Deferred maintenance

With $4 million of the funding going to deferred maintenance, the school aims to improve school roofs and upgrade fields to meet Title IX standards.
Although the money might also cover roofing projects throughout the district, RJUHSD superintendent Ron Severson understands that $4 million to deferred maintenance isn’t going to accomplish their full list of improvements.

“We have a deferred maintenance need that’s about $60 million,” Severson said.

On top of the $4 million headed towards facilities maintenance projects, $300,000 is going to be designated to upgrading or replacing outdated classroom desks and chairs throughout the district.

Environmental conservation efforts

RHS will be working with the Roseville cemetery to install a reclaimed water pipeline that will use reclaimed water to take care of landscape needs. In total, RHS is expecting to see $250,000 for environmental and conservation efforts.

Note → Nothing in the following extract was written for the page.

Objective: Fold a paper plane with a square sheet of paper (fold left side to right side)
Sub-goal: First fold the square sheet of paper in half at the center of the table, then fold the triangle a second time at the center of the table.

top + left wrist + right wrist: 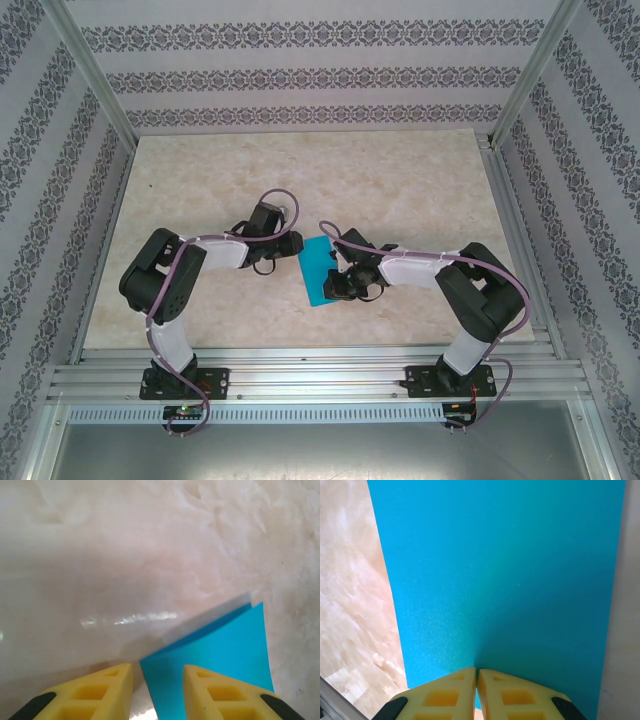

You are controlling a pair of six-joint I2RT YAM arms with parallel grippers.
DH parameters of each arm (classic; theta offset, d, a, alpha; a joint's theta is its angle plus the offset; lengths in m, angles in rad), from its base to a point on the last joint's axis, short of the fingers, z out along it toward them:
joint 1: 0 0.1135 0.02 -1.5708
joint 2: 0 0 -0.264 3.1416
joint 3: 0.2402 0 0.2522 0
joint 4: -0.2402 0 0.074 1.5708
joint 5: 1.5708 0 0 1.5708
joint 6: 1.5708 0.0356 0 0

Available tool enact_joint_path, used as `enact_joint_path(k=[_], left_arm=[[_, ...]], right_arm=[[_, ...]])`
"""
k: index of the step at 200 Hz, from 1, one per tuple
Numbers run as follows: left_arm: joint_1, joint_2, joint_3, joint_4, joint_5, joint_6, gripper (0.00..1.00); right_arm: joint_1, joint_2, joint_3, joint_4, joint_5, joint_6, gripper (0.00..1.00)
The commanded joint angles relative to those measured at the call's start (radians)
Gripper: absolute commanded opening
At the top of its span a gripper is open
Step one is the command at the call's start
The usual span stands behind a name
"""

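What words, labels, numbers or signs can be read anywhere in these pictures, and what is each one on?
None: no readable text in any view.
The sheet of paper is plain blue, the yellow fingers carry no marking, and the walls show only an ornamental pattern, not letters.
The small part below the left arm's base is too small to tell if it bears print.

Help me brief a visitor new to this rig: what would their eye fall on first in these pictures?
The bright cyan-blue sheet of paper, mid-table between the two arms, stands out against the pale marbled table. Close up, the right tool has its yellow fingers shut on the sheet's edge, while the left tool stands open with a corner of the sheet between its fingers.
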Motion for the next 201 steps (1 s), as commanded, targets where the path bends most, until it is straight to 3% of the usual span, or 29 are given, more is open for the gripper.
enact_joint_path(k=[1, 43, 82, 131, 201], left_arm=[[0.024, -0.032, -0.002, -0.023, -0.03, 0.051, 0.33], [0.022, -0.24, -0.121, -0.04, -0.008, 0.091, 0.35], [-0.031, -0.374, -0.23, -0.035, 0.089, 0.052, 0.36], [-0.132, -0.406, -0.294, 0.014, 0.091, -0.048, 0.37], [-0.146, -0.322, -0.326, 0.101, 0.098, -0.131, 0.38]], right_arm=[[0.021, 0.042, -0.036, -0.093, 0.064, -0.015, 0.14], [0.007, -0.141, 0.012, -0.09, 0.056, -0.012, 0.27], [-0.095, -0.254, 0.004, -0.104, 0.047, -0.04, 0.38], [-0.179, -0.139, 0.032, -0.068, 0.01, -0.136, 0.46], [-0.236, 0.094, 0.246, 0.014, -0.031, -0.262, 0.52]])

Reclaimed water is going to be more cost-effective than using the same water for drinking fountains to water the grass, as it’s cheaper per gallon.
“The cost for that water is substantially less than what we pay for domestic water now,” RJUHSD director of maintenance, operations and transportation Brian Gruchow said. “So we’re going to hopefully be putting that together.”

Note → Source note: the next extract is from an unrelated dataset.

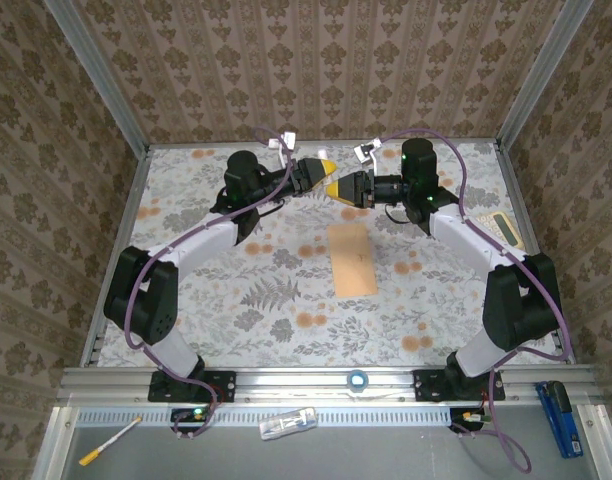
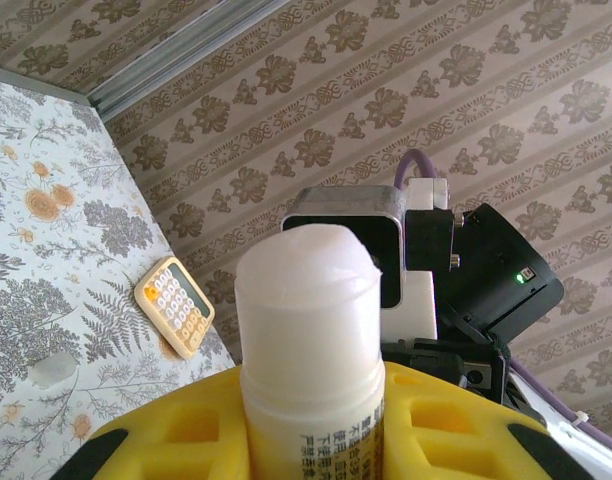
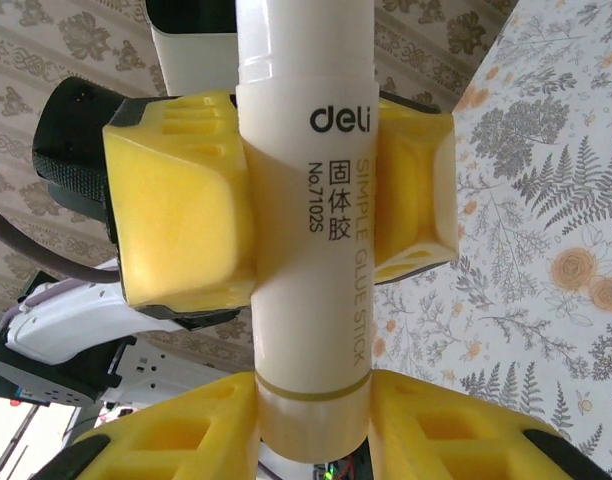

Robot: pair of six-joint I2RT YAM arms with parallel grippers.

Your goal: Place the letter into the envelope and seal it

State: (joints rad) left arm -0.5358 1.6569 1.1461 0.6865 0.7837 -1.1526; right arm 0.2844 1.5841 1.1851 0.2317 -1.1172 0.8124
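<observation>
A: The left gripper [image 1: 324, 167] is clamped on the barrel of the glue stick [image 3: 306, 200], up in the air over the far side of the table. The right gripper [image 1: 339, 188] has its pads pressed against one end of the stick, and that looks like a grip too.
B: And the envelope?
A: The envelope [image 1: 351, 258] lies flat on the tablecloth [image 1: 236, 300], mid-table, well apart from both grippers. Whether the letter is inside it I cannot tell.
B: How would it handle?
A: Light, thin and floppy, I'd judge — likely to skid on the cloth. Take it by an edge or the flap. The stick is stiff, smooth plastic, so it needs a square grip.
B: Counts?
A: One envelope, one glue stick, one calculator [image 2: 176, 305], two grippers.
</observation>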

Woodcreek High School is in a process of installing a similar system of reclaimed water usage, connecting to a reclaimed water pipeline.
The line that RHS is looking to connect with was found after planning for Woodcreek’s construction.

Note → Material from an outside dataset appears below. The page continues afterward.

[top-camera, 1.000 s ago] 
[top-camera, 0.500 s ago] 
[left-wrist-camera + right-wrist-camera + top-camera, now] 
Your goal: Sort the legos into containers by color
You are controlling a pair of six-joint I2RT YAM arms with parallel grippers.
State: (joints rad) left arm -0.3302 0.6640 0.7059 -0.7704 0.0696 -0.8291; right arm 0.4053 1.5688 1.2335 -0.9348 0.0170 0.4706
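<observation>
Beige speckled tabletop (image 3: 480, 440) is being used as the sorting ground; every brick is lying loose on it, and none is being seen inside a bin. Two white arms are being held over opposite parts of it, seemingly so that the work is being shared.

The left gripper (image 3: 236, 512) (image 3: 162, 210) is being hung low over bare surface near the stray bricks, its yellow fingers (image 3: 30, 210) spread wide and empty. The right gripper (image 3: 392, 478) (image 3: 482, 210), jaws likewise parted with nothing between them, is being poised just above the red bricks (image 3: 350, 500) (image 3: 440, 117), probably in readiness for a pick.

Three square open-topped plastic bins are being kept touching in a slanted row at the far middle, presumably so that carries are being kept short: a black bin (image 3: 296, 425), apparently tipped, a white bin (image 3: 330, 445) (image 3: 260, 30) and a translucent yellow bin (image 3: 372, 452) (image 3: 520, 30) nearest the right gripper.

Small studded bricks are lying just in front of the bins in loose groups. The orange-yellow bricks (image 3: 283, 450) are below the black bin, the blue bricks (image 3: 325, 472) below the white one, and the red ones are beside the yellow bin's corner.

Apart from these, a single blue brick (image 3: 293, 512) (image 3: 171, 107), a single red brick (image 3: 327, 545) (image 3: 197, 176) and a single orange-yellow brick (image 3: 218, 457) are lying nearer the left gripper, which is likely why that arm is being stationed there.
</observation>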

“We knew we had the line over at Woodcreek for it, but we weren’t aware until just recently that the [cemetery] line is relatively close to Roseville High School,” Gruchow said.

An estimated $250,000 will fund two additional liquid propane gas school buses.

The buses are not as fuel-efficient as traditional diesel buses, but require less maintenance and as a result are more cost-effective.

“The fuel is substantially cheaper than diesel, and you don’t get the same fuel mileage you do from diesel,” Gruchow said. “But the offset from the cost is still a substantial saving from fuel costs.”

LPG buses are not only more cost effective, but have less environmental impact.

“It’s a cleaner burning fuel, so you’re doing the right thing for the environment,” Gruchow said.
“It substantially reduces your carbon footprint.”

According to Gruchow, the buses aren’t going to be assigned to any specific school, but are going to be used for transporting special needs students.

Professional development

This year is the last year before teachers’ contracts require teacher workdays, and $910,000 is going to be spent on extending the workdays for the next two school years, as well.

Additionally, $300,000 is going toward efforts to help teachers in certain AP classes obtain master’s degrees in their subjects.

RJUHSD hopes that this will make the teachers’ courses honored for college credit by community colleges regardless of scores on AP exams.
The program would take around three years to put into full effect, and will be completely optional to teachers.

The funding is only intended to partially pay for teachers’ ways, according to Byrd, and the teachers are expected to contribute as well.

“You have to be willing to give up the time and you have to be willing to pay the fees, but the district is willing to come in with this one-time money and pay a portion of the fees associated with getting a degree,” Byrd said.

The district is looking to bring professors to high school campuses to teach the classes.

“They’re going to try and bring the instructors out here and do it at the district or at one of the schools to make it a little more user friendly or more convenient,” Byrd said.

Unstructured funds

Along with the tech sites’ budget per student increase, another $530,000 is being added to schools’ budgets.

RHS principal David Byrd consulted with staff regarding their ideas of what student needs should be tended to with the extra money, but hasn’t come upon any specific target yet.

“You want to invest it in something that you can have and utilize for a while,” Byrd said.